INSTALLED VERSIONS ------------------ commit: None python: 3.8.10 (default, Jun 22 2022, 20:18:18) [GCC 9.4.0] python-bits: 64 OS: Linux OS-release: 5.4.0-125-generic machine: x86_64 processor: x86_64 byteorder: little LC_ALL: None LANG: en_US.UTF-8 LOCALE: en_US.UTF-8 libhdf5: 1.10.4 libnetcdf: 4.7.3

xarray: 0.15.0
pandas: 0.25.3
numpy: 1.17.4
scipy: 1.3.3
netCDF4: 1.5.3
pydap: None
h5netcdf: 0.7.1
h5py: 2.10.0
Nio: None
zarr: 2.4.0+ds
cftime: 1.1.0
nc_time_axis: None
PseudoNetCDF: None
rasterio: 1.1.3
cfgrib: None
iris: None
bottleneck: 1.2.1
dask: 2.8.1+dfsg
distributed: None
matplotlib: 3.1.2
cartopy: None
seaborn: 0.10.0
numbagg: None
setuptools: 45.2.0
pip3: None
conda: None
pytest: 4.6.9
IPython: 7.13.0
sphinx: 1.8.5

The text was updated successfully, but these errors were encountered:

benbovy · 2022-09-20T15:04:40Z

xref #6904 (not sure it is 100% relevant, but the problem also arises when .sel is called within some parallel workflow).

lumbric · 2022-09-20T15:54:48Z

@benbovy thanks for the hint! I tried passing an explicit lock to xr.open_mfdataset() as suggested, but didn't change anything, still the same exception. I will double check, if I did it the right way, I might be missing something.

lumbric · 2022-09-22T11:09:16Z

I have managed to reduce the reproducing example (see "Minimal Complete Verifiable Example 2" above) and then also find a proper solution to fix this issue. I am still not sure whether this is a bug or intended behavior, so I'll won't close the issue for now.

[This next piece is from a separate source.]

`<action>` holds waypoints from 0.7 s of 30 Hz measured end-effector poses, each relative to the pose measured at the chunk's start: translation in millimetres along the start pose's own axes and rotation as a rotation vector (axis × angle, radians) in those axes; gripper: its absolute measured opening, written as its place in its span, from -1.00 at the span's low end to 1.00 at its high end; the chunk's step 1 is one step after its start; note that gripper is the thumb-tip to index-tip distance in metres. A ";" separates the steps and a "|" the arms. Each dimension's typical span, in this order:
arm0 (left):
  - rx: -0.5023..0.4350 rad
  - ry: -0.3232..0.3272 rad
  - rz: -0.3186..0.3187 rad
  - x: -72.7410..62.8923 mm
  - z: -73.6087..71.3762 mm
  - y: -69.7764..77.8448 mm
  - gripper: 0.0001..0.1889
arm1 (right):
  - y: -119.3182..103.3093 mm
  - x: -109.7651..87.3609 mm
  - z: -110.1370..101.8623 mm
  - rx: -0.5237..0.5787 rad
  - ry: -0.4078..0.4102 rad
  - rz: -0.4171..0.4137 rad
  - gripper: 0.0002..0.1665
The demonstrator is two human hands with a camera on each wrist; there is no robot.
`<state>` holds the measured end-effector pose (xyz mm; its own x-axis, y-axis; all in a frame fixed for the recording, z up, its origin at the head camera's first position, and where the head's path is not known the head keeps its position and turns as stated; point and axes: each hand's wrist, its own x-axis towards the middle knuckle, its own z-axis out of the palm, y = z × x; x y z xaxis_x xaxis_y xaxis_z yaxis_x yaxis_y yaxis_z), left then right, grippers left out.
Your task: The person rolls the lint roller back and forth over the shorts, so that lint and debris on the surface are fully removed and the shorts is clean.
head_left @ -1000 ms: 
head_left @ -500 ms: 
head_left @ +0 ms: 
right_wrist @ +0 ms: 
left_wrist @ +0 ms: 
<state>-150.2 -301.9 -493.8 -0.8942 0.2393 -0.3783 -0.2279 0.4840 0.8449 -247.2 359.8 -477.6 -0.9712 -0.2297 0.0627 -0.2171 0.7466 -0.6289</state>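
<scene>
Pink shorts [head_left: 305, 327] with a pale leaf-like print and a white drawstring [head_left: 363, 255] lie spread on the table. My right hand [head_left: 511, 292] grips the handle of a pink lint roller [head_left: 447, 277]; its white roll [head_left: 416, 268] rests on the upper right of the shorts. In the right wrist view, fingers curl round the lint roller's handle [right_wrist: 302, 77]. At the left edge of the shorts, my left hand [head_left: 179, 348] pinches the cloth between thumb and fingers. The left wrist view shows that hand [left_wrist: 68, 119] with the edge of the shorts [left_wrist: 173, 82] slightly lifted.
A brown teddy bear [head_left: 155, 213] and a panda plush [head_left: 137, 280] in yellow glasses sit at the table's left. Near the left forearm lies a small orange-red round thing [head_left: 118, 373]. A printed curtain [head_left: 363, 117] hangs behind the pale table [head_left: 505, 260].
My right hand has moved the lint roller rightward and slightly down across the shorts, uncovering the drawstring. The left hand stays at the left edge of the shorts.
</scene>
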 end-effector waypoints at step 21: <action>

Basically the issue occurs when a chunked NetCDF file is loaded from disk, passed to xarray.map_blocks() and is then used in .sel() as parameter to get a subset of some other xarray object which is not passed to the worker func(). I think the proper solution is to use the args parameter of map_blocks() instead of .sel():

--- run-broken.py	2022-09-22 13:00:41.095555961 +0200
+++ run.py	2022-09-22 13:01:14.452696511 +0200
@@ -30,17 +30,17 @@
     def resample_annually(data):
         return data.sortby("time").resample(time="1A", label="left", loffset="1D").mean(dim="time")
 
-    def worker(data):
-        locations_chunk = locations.sel(locations=data.locations)
-        out_raw = data * locations_chunk
+    def worker(data, locations):
+        out_raw = data * locations
         out = resample_annually(out_raw)
         return out
 
     template = resample_annually(data)
 
     out = xr.map_blocks(
-        lambda data: worker(data).compute().chunk({"time": None}),
+        lambda data, locations: worker(data, locations).compute().chunk({"time": None}),
         data,
+        (locations,),
         template=template,
     )

This seems to fix this issue and seems to be the proper solution anyway.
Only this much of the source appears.